Wednesday, November 28, 2007

Pick an ace?

The Yanks essentially announced yesterday that they're seeking Johan Santana. The Twins made the astute move in 2000 to take the unprotected raw A-ball pitcher off the Astros in the Rule V draft, stuck him on the Twinkies' roster for a year, then began grooming him. In 2002, he whiffed 212 in 157 innings between AAA (13.87 K/9 ratio) and the Twins (11.38 K/9). The next year, he started their playoff series against the Yanks. In 2004, he won the Cy Young Award by putting out a Pedrovian performance (20-6, 6.16 H/9, 10.46 K/9 and nearly 5:1 K:BB ratio) and his 2005 and 2006 (CYA #2) seasons were both top-end. He's started five playoff games and allowed two runs or fewer four times.

He is an ace. But there are cracks in his armor -- his H/9 ratio this season was 7.5 -- nearly 25% more hits per nine innings than in his first CYA year. He gave up 33(!) homers. And his ERA was up 20% over last year.

Unless the Yanks get him in the next offseason, he shouldn't be a Yankee.

Seriously.

I agree with this guy, the price is too high. With a premium on young pitching, and the Yanks lacking position players in their farm system, coughing up Phil Hughes, Melky Cabrera and Jose Tabata is just stupid. As Buster Olney has noted, the Yanks would then have to pay for Santana's high-priced extension and another $10-12M for a free agent centerfielder (like Aaron Rowland) in the next two years before Austin Jackson is ready. And every dollar the Yanks pay a free agent is really $1.40 due to luxury tax -- that $10M per year for Rowland becomes a $14M hit to the Yanks; a $20M contract to Santana is a $28M hit. That's ludicrous.

Hughes is a potential franchise starter. He is only 21, and his numbers at that age are FAR better than Santana's even though Hughes pitched with an iffy leg for all but his first two starts in his rookie season. He's been on every Yankee fan's radar since the Yanks drafted him and dominated consistently (see Trenton 2006: 10-3, 2.09 ERA, 5.59 H/9, 10.7 K/9) in the farm system. In other words: the doubters need to smarten up. Talk all you want about Clay Buchholz and his 3-4 MLB quality pitches, and how Hughes' curve was inconsistent (partly because of the tweaked hamstring), Hughes can be a top of the rotation starter on a perennial contender. And the Yanks would give that away?

I hope not.

The other rumor also makes no sense: Cabrera, Tabata, Alan Horne and Chien-Ming Wang. Why would the Yanks trade a career 46-18 starter who is under contract for another three years for a starter who has fewer wins over the past two seasons (Wang 38, Santana 34)? If Wang isn't a #1 playoff starter, who cares? He can get better (see Pettitte, 1996 World Series). After all, in the playoffs from 1999-2001, Andy Pettitte was 6-3 and the '01 ALCS MVP (with two very solid starts in the '00 Series but two no-decisions); Roger Clemens was 6-4 (and 0-2 in the '00 ALDS against the A's); and El Duque went 7-2 and the '99 ALCS MVP. Only one of those three is a sure-fire Hall of Famer and a dominant ace, and he's the one with the worst record of that bunch. The Yanks are 5-1 in the ALDS when losing game 1, and that loss comes with the Lake Erie midge factor.

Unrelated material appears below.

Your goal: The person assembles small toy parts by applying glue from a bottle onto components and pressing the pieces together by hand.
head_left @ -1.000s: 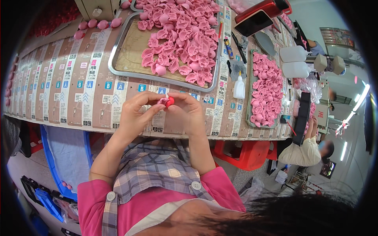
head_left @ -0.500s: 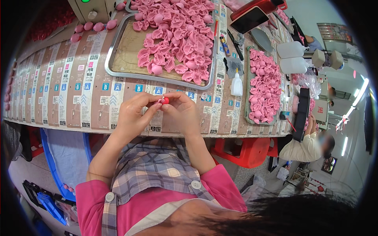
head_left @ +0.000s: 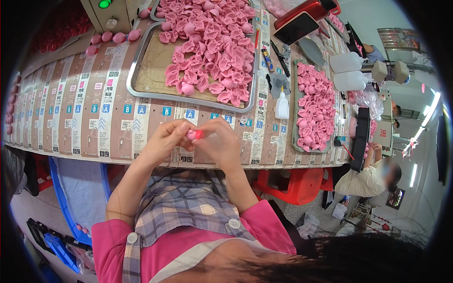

So keep Wang, keep Hughes, even keep Kennedy. If the Yanks want to cough up a young arm, trade Humberto Sanchez and Kevin Whelan, whom they got from the Tigers in the Sheffield trade. Don't give up the stars in waiting (Wang, Joba, Phil, Kennedy) who could turn into the Bronx's own version of Glavine-Smoltz-Avery (see 1991-93 Braves), with hopefully better overall results.

And if the Yanks feel they need an ace-like alternative -- make a deal for Danny Haren of the A's. Oakland is about to tear it up and start over because the A's need better hitters and want to get cheap pitchers. Sanchez, Horne, Tabata and a minor league infielder could do the trick without touching the Joba-Phil-Ian triumvirate. Haren was 15-9, 3.07, 222.7 IP, 55/192 K/BB last year, he's under contract for less than $20M through 2010 and successfully transitioned from the NL to the AL. The Yanks need good pitching -- lefties are irrelevant (see 2004 RedSawx). A rotation built around Joba-Phil-Ian-Wang-Haren -- that has staying power.